(Records contained in a dataset)
◆ ◆ ◆ ◆ ◆ ◆ ◆

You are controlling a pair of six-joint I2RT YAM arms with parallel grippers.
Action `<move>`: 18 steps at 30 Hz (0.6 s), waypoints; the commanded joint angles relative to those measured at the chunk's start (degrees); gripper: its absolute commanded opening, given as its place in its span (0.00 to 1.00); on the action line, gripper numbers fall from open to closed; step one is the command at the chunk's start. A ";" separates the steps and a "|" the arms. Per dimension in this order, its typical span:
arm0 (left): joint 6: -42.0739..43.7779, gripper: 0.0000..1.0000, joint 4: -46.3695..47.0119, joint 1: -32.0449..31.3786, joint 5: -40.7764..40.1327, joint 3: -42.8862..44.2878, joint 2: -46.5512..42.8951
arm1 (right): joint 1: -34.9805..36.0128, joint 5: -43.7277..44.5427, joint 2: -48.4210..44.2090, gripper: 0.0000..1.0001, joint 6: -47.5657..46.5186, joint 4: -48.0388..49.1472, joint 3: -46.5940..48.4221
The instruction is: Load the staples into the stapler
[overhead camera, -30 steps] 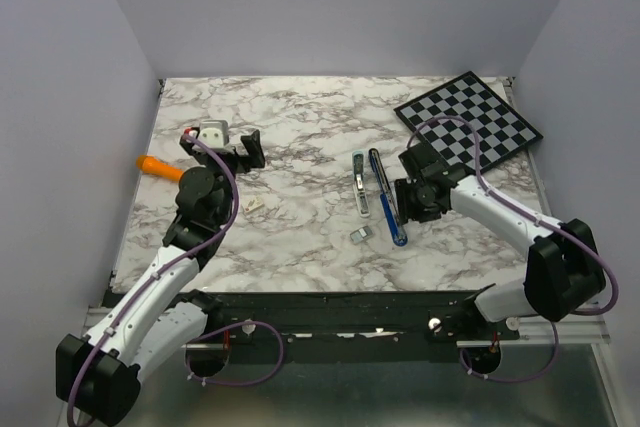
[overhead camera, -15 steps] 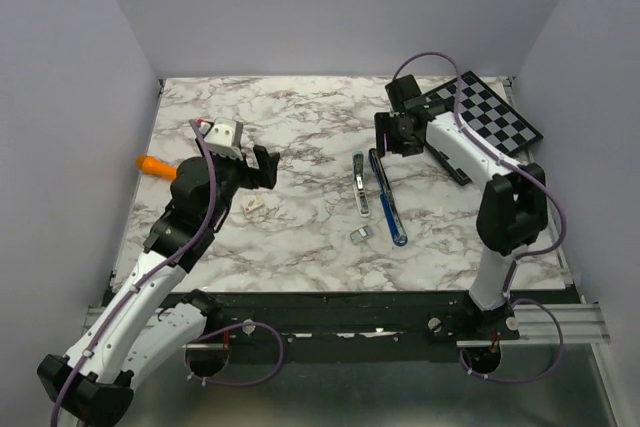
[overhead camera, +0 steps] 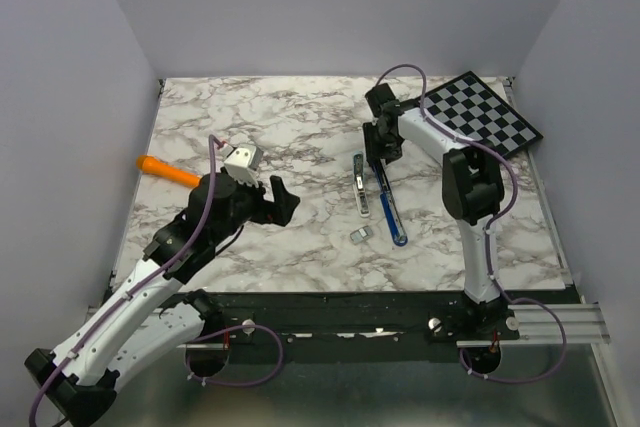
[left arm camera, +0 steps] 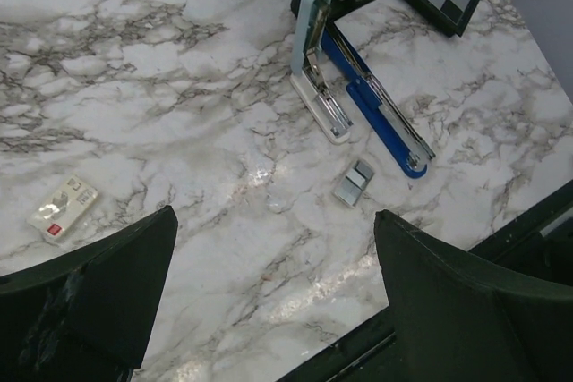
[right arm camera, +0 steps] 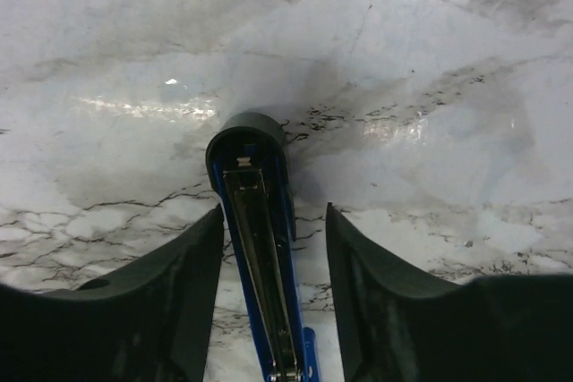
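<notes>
Silvery metal showed in the opened stapler (overhead camera: 387,197), which lay folded flat right of centre on the marble tabletop (overhead camera: 300,137). Its light-blue top was on the left, the dark-blue base with its channel on the right, and the hinge at the far end. The staples (overhead camera: 360,235), a small grey block, lay just near of the top's tip, left of the base and touching neither. The right jaws stood apart astride the hinge end of the base, with no visible grip on it. The left jaws hung wide apart above bare tabletop to the left of the stapler, holding nothing.

The staples were probably light and stiff but brittle, a strip liable to snap if squeezed hard or bent. Lying low on smooth marble, it would likely skid, so a light pinch across its sides seemed best. The stapler looked rigid yet light enough to slide. Pinning the base by its narrow sides near the hinge seemed sensible while the strip went into the channel.
</notes>
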 commanded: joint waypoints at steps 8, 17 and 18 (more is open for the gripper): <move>-13.03 0.99 6.70 -5.16 7.62 -4.62 6.54 | -0.15 1.46 -1.53 0.25 -1.56 3.89 -2.70; -24.97 0.95 24.20 -10.26 12.45 -3.40 24.10 | -0.15 5.24 -12.96 0.11 -0.15 11.10 -12.19; -25.42 0.95 25.86 -10.88 12.72 -2.61 25.87 | -0.15 5.85 -13.66 0.08 0.02 11.71 -13.07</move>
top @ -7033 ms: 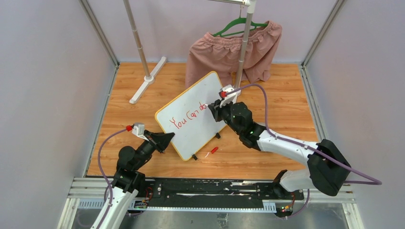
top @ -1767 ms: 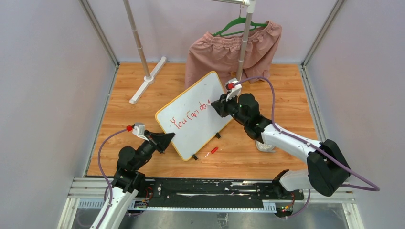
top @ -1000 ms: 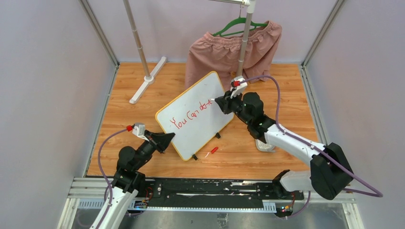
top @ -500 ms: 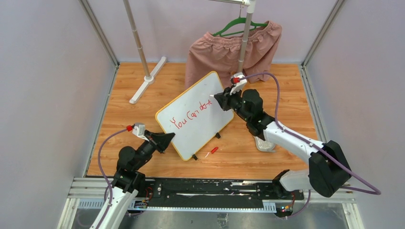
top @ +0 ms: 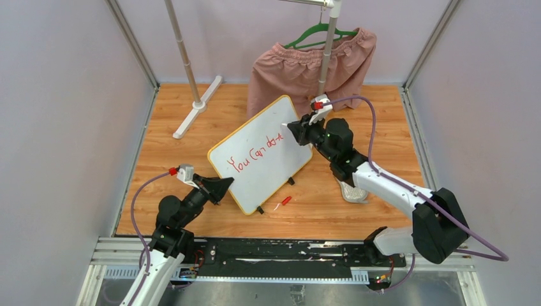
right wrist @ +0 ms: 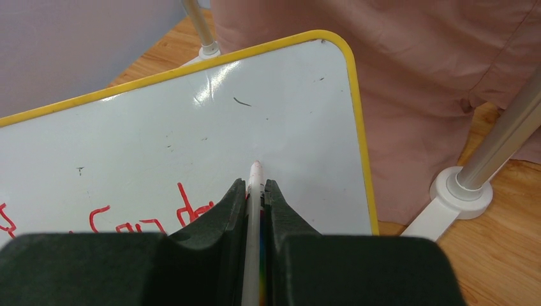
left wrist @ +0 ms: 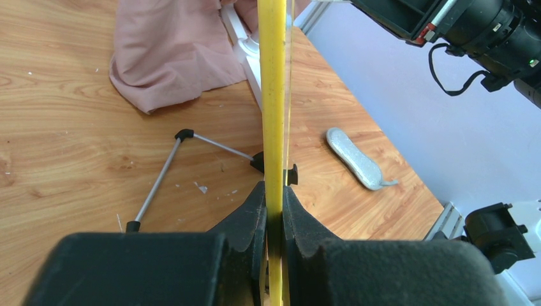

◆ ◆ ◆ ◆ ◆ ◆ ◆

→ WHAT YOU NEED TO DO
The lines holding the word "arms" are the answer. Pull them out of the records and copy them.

→ RESPONSE BOX
You are controlling a pair of six-joint I2RT YAM arms with parallel grippers.
Action `<move>`: 18 steps at 30 Hz (0.6 s), waypoints; the commanded joint angles relative to those measured at the chunk's start (degrees); gripper: its absolute commanded opening, given as its place in its span (0.00 to 1.00); on the action line, gripper numbers fall from open to closed; step one is the command at the chunk's start. A ";" separates the steps and a "|" the arms. Per dimension in this order, its typical span:

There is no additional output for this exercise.